En principe, les plus-values sur actions réalisées par une société belge sont exonérées. À suivre un récent arrêt de la Cour d’appel d’Anvers, la donne pourrait toutefois être différente si la plus-value est anormalement élevée.

Dans l’affaire ayant donné lieu à l’arrêt de la Cour d’appel d’Anvers du 3 octobre 2023, une société belge avait acquis des actions d’une société polonaise, entre 2000 et 2004, pour un prix de 237.631 euros. La valeur des actions de la société polonaise s’était ensuite envolée à la faveur de la mise sur pied d’un projet immobilier prometteur.

En 2016, la société belge a apporté les actions de la société polonaise à une société holding liée, en réalisant une plus-value de 33.296.797 euros.
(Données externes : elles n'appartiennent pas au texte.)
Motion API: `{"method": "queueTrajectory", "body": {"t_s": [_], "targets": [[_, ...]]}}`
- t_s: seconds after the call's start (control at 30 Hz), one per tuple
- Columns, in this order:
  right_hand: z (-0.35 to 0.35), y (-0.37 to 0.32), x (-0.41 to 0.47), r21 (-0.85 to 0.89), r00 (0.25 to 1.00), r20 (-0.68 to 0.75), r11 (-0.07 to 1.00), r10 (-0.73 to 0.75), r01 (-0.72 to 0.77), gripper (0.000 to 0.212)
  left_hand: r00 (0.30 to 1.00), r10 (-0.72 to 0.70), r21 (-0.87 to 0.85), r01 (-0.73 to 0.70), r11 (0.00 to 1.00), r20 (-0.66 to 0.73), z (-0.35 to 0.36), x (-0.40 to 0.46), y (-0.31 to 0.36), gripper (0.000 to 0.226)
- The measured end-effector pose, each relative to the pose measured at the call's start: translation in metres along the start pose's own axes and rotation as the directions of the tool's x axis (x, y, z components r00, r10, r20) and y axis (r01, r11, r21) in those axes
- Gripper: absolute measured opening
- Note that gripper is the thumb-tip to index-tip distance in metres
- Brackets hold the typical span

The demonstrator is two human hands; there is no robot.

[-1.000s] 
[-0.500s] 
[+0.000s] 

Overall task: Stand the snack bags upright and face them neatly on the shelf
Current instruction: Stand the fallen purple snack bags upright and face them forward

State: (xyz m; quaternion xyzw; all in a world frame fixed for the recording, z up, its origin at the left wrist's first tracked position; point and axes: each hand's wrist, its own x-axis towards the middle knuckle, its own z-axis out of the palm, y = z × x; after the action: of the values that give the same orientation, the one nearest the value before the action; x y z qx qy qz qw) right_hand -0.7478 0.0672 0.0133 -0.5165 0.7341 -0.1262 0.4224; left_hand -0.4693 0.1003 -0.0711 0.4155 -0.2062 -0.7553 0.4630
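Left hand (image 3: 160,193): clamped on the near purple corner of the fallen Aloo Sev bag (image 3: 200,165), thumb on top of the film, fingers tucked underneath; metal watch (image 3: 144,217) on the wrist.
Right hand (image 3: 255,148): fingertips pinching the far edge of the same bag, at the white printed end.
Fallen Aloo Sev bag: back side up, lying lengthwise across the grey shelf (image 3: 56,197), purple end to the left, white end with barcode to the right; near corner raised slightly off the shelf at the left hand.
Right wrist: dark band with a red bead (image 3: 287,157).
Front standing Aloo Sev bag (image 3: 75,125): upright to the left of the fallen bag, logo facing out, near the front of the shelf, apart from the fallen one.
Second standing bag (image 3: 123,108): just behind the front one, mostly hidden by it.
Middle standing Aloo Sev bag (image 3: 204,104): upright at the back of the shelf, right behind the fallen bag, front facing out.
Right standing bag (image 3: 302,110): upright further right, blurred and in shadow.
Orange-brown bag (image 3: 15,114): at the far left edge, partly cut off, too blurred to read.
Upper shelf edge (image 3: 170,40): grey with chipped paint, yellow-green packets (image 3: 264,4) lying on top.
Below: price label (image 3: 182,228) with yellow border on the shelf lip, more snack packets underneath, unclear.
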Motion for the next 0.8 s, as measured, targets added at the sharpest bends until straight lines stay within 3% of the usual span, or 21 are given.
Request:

La société belge avait renseigné, dans sa déclaration fiscale à l’Isoc, cette plus-value comme exemptée en application du régime d’exonération des plus-values sur actions (article 192 du CIR).

L’administration fiscale a toutefois considéré que la plus-value réalisée était anormalement élevée, la valeur de marché des actions apportées étant,selon elle, largement inférieure à celle adoptée par les parties. Selon l’administration, la plus-value constituait un « avantage anormal ou bénévole » reçu par la société belge, imposable comme un bénéfice ordinaire sur le fondement de la redoutable mesure anti-abus contenue dans le Code des impôts sur les revenus (CIR).

La Cour d’appel d’Anvers a donné raison au contribuable, au motif que le fisc n’avait pas été en mesure de prouver que l’évaluation des actions apportées ne correspondait pas à la réalité économique. En l’espèce, le projet immobilier en Pologne avait fait l’objet d’un rapport de valorisation sérieux par un expert immobilier réputé.

En outre, les autres pièces produites par la société belge étaient venues conforter la justesse et la sincérité de la valorisation adoptée par les parties. Conclusion: la plus-value – bien qu’élevée – ne pouvait être qualifiée d’avantage anormal ou bénévole reçu et était bien éligible au régime d’exonération des plus-values sur actions.

Le dispositif anti-abus en embuscade

Une question reste cependant tapie en embuscade: quid si le fisc avait pu démontrer que la plus-value était manifestement excessive, et qu’elle constituait donc bien un avantage anormal ou bénévole reçu? Aurait-il alors été en droit de soumettre la plus-value à l’Isoc?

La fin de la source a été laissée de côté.